Engenheiro industrial e especialista em hidroeletricidade, atual secretário de Relações Internacionais do governo Fernando Lugo, Ricardo Canese foi figura essencial na campanha eleitoral que levou ao fim do reinado de 61 anos do Partido Colorado no Paraguai. Canese é tido como uma das pessoas mais bem preparadas para discutir com o Brasil a questão de Itaipu. Confira a entrevista:

As reparações que o Paraguai reivindica acerca de Itaipu são históricas. O senhor poderia resumir, em cifras, exatamente as perdas paraguaias durante estes anos e o que o país acredita ser um acordo justo hoje?
Ricardo Canese – As perdas ambientais e sociais foram imensas. O Salto de Guaira, uma das maravilhas do mundo – assim como as Cataratas do Yaguazú, que hoje atraem dois milhões de turistas por ano - deixou de existir para sempre. O rico ecossistema do rio Alto Paraná, caracterizado por uma forte corrente em um profundo canal, também deixou de existir nos 200 km onde o rio foi convertido em reservatório. A selva do Alto Paraná em território paraguaio, que se mantinha quase virgem até o início das obras, não existe mais e se perdeu grande parte da biodiversidade ali existente. Numerosas comunidades indígenas tiveram que migrar. Alguns indígenas “trabalham” ainda hoje no aterro de lixo de Hernandarias, a localidade paraguaia onde está Itaipu, reciclando o lixo em condições desumanas.
O maior dano foi o moral e o político. A construção de Itaipu fortaleceu a ditadura criminosa de Alfredo Stroessner e se forjou toda uma cultura de corrupção em alto nível. Os amigos do ditador ficaram imensamente ricos e se ampliaram as diferenças entre ricos e pobres. Hoje o Paraguai é o país da América do Sul com maior quantidade porcentual de pobres extremos. O tratado de Itaipu, imposto ao povo paraguaio pela ditadura militar brasileira, através de seu amigo o ditador Stroessner criou as condições para despojar o Paraguai de sua soberania hidroelétrica. A quanto chega todos estes danos? É difícil estimar, mas estamos a ponto de iniciar uma auditoria integral da dívida de Itaipu que cobriria todos estes aspectos.
Algo que podemos ver com muita mais claridade hoje é que outros países, como o Chile, oferecem pagar ao Paraguai até 20 vezes mais do que paga hoje o sistema elétrico brasileiro por exportar a energia elétrica de Itaipu (100 milhões de dólares ao ano). Nós, sem dúvida, vemos que a recuperação da soberania hidroelétrica paraguaia não é apenas benéfica para o Paraguai, mas também para toda a região e para o Brasil. Da eletricidade que se exporta na América do Sul, 85% tem origem paraguaia, mas aberrantemente não se permite ao Paraguai dispor com soberania de sua energia. Desta forma, impede-se a integração elétrica da região e assim o Brasil perdeu milhões pelo apagão de 2001 e a Argentina também, pela falta de eletricidade em 2007. Chile e Uruguai também tiveram perdas enormes. Todos poderíamos ter ganho, mas o modelo de retirar a soberania hidroelétrica do Paraguai impede um modelo de integração solidária, no qual todos ganhamos.

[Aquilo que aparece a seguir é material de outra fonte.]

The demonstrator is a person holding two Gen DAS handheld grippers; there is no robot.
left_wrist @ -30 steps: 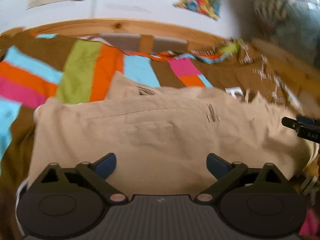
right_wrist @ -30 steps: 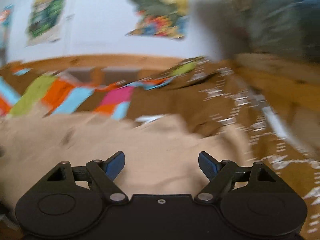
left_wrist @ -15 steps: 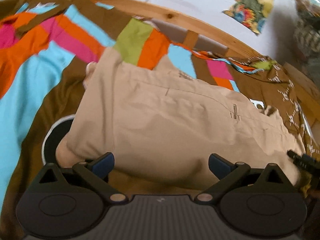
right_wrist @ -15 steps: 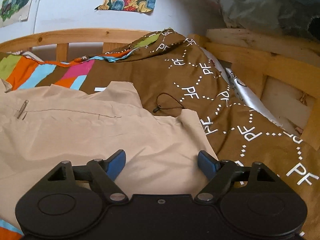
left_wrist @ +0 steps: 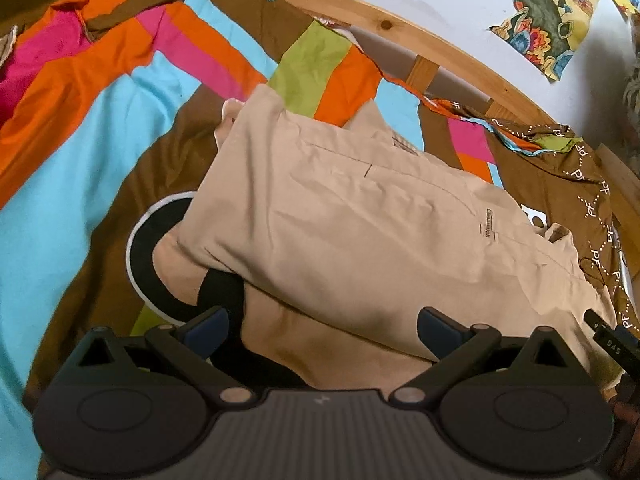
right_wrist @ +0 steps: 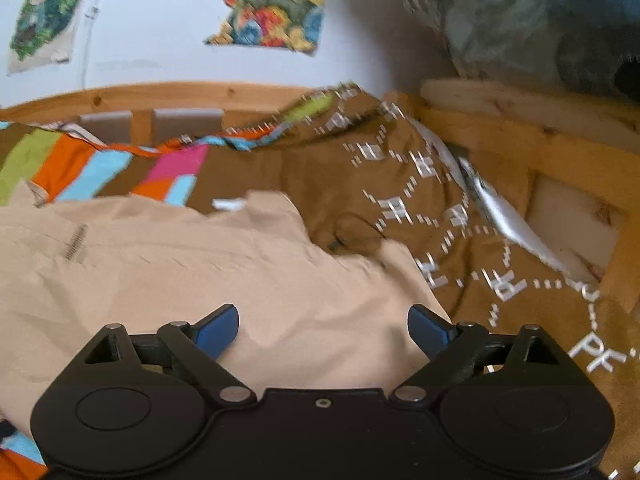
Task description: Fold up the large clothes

O presidente Fernando Lugo afirmou que o prazo para o acordo entre os países é de um ano, o senhor acredita que este tema será resolvido em 2009?
Ricardo Canese – Vamos fazer todo esforço para que se chegue a um acordo em 2009. Não posso assegurar que ele ocorra, porque as posturas ainda estão muito distantes. Apesar de que no Brasil cresceu a opinião de que o Paraguai deve recuperar sua soberania hidroelétrica, o Itamarati defende absurdamente o contrário, ou seja, que o Paraguai não tem soberania sobre sua própria energia. Para nós é esta a questão fundamental e, é certo, o Paraguai jamais vai renunciar a sua soberania, então se o Itamarati não rever sua postura, não haverá solução possível.
O mais estranho é que o Itamaratí defende que o Brasil é soberano sobre todos seus recursos naturais. Aqui há uma contradição difícil de entender, mais ainda se levarmos em conta critérios como a solidariedade dos povos e as assimetrias entre as nações.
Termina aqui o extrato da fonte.